INPUT DATA -
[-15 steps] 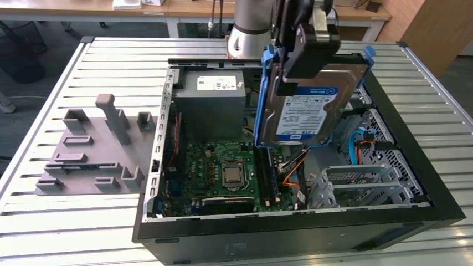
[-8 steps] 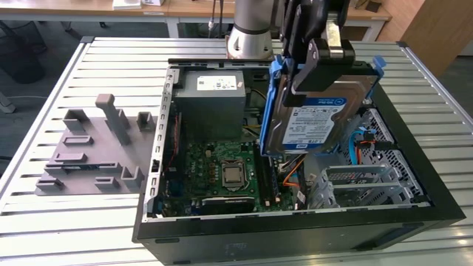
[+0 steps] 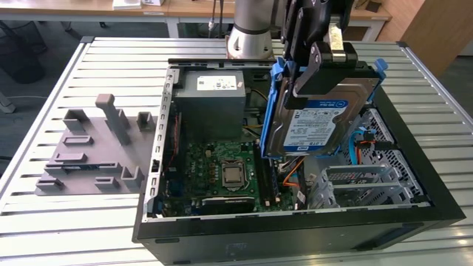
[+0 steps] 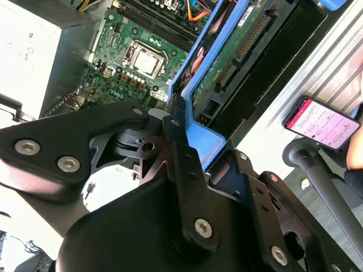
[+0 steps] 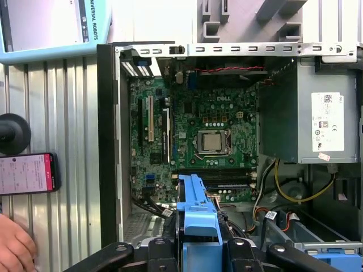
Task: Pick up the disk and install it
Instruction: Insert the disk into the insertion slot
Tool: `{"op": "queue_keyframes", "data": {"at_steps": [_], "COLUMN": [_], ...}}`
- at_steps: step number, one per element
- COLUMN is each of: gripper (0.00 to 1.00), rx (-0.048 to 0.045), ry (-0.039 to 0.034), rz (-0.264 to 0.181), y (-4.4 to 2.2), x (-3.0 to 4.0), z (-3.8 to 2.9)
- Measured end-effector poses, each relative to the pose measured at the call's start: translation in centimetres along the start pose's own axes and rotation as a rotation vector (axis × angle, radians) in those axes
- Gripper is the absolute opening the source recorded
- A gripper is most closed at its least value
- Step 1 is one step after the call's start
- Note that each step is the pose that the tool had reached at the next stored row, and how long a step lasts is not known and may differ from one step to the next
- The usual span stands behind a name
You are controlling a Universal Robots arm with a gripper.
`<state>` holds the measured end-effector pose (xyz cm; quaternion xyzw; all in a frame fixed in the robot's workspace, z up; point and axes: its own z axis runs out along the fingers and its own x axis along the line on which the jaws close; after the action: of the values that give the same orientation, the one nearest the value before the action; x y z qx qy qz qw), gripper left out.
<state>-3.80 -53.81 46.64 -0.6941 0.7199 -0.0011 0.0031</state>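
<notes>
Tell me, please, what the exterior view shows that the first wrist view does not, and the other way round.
The exterior view adds the labelled face of the disk, held on edge over the open case, and the arm's silver base behind that case. The first wrist view adds a phone with a lit screen lying on the slatted table, and a hand near it. Both share the green motherboard, the grey power supply with its white sticker, and the gripper clamped on the disk's blue carrier.

disk (image 3: 319, 126) 1; gripper (image 3: 324, 84) 1; case (image 3: 296, 237) 1; phone (image 5: 27, 173) 1
</notes>
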Motion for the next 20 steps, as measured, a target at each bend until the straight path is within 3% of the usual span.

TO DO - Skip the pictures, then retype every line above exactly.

RESPONSE TO THE EXERCISE -
[-15 steps] 
[-8 steps] 
[+0 steps] 
[+0 steps] 
[+0 steps] 
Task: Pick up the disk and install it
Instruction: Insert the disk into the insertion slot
Tool: `{"op": "queue_keyframes", "data": {"at_steps": [_], "COLUMN": [_], ...}}`
- at_steps: step number, one per element
- COLUMN is each of: gripper (0.00 to 1.00), rx (-0.048 to 0.045), ry (-0.039 to 0.034), rz (-0.264 to 0.181), y (-4.4 to 2.2), x (-3.0 to 4.0), z (-3.8 to 2.9)
- Measured end-effector poses, each relative to the pose measured at the call's start: translation in centimetres along the start pose's own axes and rotation as a rotation vector (axis × angle, radians) in those axes
- Gripper is the absolute opening the source recorded
- A gripper is most closed at its least value
- Step 1 is one step after the call's start
- Note that each step is the pose that the tool had reached at the next stored row, and how long a step lasts is not known and may differ from one step to the next
- The usual span stands behind a name
You are controlling a Universal Robots arm with a gripper.
`<state>` holds the measured end-effector pose (xyz cm; quaternion xyzw; all in a frame fixed in the robot's workspace, z up; point and axes: its own z axis runs out along the fingers and its own x axis along the line on which the jaws close; after the action: of the values that give the same orientation, the one nearest the value before the action; x y z qx qy qz qw), gripper left out.
<state>-3.80 -53.81 46.64 -0.6941 0.7199 -0.0011 0.0031</state>
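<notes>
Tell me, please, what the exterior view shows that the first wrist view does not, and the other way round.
The exterior view adds the labelled face of the disk, held on edge over the open case, and the arm's silver base behind that case. The first wrist view adds a phone with a lit screen lying on the slatted table, and a hand near it. Both share the green motherboard, the grey power supply with its white sticker, and the gripper clamped on the disk's blue carrier.

disk (image 3: 319, 126) 1; gripper (image 3: 324, 84) 1; case (image 3: 296, 237) 1; phone (image 5: 27, 173) 1
</notes>
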Motion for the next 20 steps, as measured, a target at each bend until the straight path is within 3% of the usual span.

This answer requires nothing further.